On en parle beaucoup ces derniers jours, mais la taxe plastique n’a en réalité rien de nouveau. L’Union Européenne avait en effet prévenue qu’elle souhaitait financer son projet de relance (et inciter à l’utilisation de ressources “propres”) en taxant les Etats sur le poids de leurs déchets d’emballages plastiques. 

A raison de 80 centimes d’euros par kilogrammes de déchets plastiques, et d’un mécanisme qui doit permettre d’éviter que l’impact sur le budget des états ne soit trop lourd, cet accord européen pose énormément de questions en France. A commencer par le montant de la future taxe plastique et la manière dont elle sera financée. 
C’est aussi et surtout un excellent moyen de remettre en question notre utilisation du plastique (un sujet brûlant durant la pandémie actuelle, avec un retour en force de son utilisation et le plaidoyer des lobbies du plastique pour sa praticité dans ce contexte). 

Il existe en effet de nombreux alternatives à ce matériau à la fois polluant, nocif pour la santé, et difficile à recycler. Alors pourquoi ne pas saisir cette occasion pour réduire notre contribution à cette taxe, et réutiliser pour moins polluer ?

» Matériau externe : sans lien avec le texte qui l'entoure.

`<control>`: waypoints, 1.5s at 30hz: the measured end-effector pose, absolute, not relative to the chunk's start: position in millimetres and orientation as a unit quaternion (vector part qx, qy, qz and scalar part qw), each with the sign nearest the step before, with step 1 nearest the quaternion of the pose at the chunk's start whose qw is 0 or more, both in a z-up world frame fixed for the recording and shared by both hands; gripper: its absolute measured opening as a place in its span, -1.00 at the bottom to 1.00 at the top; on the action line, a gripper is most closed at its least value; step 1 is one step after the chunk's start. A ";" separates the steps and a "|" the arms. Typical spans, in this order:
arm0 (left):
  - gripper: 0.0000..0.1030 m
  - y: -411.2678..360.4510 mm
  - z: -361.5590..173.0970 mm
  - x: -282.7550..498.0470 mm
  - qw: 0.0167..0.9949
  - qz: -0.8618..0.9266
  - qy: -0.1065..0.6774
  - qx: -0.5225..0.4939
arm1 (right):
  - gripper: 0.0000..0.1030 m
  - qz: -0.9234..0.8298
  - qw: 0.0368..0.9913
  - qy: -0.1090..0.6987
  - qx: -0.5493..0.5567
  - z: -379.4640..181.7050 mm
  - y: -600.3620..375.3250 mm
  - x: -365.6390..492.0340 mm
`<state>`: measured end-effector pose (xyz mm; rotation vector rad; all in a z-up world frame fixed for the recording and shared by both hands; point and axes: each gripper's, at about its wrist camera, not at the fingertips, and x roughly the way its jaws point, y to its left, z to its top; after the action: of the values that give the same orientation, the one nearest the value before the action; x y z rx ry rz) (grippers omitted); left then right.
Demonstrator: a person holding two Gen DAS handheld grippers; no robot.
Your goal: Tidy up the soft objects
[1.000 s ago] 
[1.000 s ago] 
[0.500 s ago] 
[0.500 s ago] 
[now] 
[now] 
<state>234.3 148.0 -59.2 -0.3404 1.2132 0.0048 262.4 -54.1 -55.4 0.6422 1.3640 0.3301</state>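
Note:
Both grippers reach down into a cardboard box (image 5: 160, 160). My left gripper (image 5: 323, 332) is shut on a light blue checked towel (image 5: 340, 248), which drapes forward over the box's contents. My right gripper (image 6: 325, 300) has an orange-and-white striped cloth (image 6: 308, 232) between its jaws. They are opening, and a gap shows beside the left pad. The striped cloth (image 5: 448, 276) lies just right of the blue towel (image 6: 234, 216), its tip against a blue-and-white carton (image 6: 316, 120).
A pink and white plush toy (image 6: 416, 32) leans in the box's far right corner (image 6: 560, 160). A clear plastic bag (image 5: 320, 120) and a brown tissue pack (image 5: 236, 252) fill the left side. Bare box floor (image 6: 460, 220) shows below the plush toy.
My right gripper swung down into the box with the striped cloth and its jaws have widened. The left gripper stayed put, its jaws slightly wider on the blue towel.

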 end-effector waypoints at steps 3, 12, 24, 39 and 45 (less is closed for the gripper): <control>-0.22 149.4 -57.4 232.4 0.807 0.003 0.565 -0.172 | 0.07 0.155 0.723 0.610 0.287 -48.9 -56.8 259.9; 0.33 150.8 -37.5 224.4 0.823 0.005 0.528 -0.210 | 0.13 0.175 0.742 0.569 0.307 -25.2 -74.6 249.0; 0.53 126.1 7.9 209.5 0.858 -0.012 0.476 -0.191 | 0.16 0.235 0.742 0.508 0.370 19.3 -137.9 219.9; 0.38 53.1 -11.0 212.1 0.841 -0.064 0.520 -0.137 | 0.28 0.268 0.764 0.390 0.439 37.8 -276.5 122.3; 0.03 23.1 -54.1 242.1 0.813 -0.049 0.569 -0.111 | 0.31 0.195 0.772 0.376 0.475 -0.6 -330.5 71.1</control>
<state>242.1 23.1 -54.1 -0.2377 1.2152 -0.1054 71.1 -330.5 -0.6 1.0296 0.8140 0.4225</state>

Le plan de relance et la taxe plastique : ce qu’il faut retenir

Dès le 1er janvier 2021, une nouvelle taxe européenne (dite taxe plastique) va être appliquée aux emballages en plastique non recyclés. Cette mesure a pour principal objectif de financer le grand plan de relance européen prévu pour soutenir nos économies suite à la pandémie du coronavirus et au ralentissement imposé par le confinement. Un plan de relance qui s’élève à 750 milliards d’euros, et qui nécessite donc une contribution exceptionnelle de la part des états membres. 

Quelles sont les modalités du plan de relance européen ?

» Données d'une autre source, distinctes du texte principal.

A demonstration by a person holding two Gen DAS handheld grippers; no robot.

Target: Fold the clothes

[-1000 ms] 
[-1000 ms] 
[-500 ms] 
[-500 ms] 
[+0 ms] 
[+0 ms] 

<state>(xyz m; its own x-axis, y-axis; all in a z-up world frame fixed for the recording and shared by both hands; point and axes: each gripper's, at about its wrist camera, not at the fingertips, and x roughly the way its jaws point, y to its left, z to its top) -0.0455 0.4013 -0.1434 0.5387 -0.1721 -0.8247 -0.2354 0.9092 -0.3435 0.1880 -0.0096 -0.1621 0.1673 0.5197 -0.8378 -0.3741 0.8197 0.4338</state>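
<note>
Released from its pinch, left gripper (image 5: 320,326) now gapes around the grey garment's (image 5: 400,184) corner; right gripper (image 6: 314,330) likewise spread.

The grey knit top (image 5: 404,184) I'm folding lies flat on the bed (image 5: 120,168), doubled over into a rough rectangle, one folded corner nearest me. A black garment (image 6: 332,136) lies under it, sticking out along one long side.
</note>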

A l’origine, la taxe plastique avait d’ailleurs été imaginée en 2018, suite au départ de la Grande Bretagne et afin de pallier la perte de la contribution britannique dans le budget européen. Désormais, ce mécanisme permettra de contraindre financièrement les états à s’engager pour une économie plus verte. Et réduire la part des emballages plastiques dans les déchets de l’Union Européenne, qui dépasse actuellement les 40 %.  

Si ce plan doit être remboursé au plus tard par les 27 membres de l’UE en 2058, il va en effet falloir mettre les bouchées doubles. Cela passera notamment par la création de nouvelles ressources dites “propres”, et la taxation de celles qui sont nettement moins éco-friendly, comme le plastique. 

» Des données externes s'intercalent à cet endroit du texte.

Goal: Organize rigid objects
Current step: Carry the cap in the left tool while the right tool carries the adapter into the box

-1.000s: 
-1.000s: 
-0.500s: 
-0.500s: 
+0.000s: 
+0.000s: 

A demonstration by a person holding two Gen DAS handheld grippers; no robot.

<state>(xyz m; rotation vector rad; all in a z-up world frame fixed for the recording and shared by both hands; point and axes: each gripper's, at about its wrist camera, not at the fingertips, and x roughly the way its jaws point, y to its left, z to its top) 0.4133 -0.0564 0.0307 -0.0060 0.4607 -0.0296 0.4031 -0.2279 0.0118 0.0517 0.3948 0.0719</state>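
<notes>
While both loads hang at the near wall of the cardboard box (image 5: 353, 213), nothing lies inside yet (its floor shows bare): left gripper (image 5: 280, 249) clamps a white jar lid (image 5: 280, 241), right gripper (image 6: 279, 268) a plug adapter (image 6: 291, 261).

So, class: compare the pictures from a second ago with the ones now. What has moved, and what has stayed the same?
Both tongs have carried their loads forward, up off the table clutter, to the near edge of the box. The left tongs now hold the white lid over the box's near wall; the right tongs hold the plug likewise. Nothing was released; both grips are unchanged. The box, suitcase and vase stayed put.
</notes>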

D’où le nom de cette “taxe plastique”, qui vise en priorité la France, l’Allemagne, mais aussi l’Italie. Concrètement, cette contribution sera calculée en fonction du poids de nos déchets d’emballage plastique non recyclés, sur la base d’un taux fixe de 0,80 euros par kilogramme.  Le financement du plan de relance prévoit également un mécanisme pour éviter que ces contributions ne soient trop lourdes pour les pays à l’économie plus modeste, sous une forme de rabais. 
L’annonce de cette taxe pointe du doigt les mauvais élèves européens en matière de déchets plastiques. A commencer par la France, dont le taux de recyclage est de moins de 30 % (contre 42 % en moyenne dans le reste de l’Europe, et jusqu’à 75 % en Bulgarie). Le refus de notre pays de recycler sélectivement tous les emballages plastiques devrait alourdir la facture, qui pourrait s’établir à plus de 1,3 milliards d’euros !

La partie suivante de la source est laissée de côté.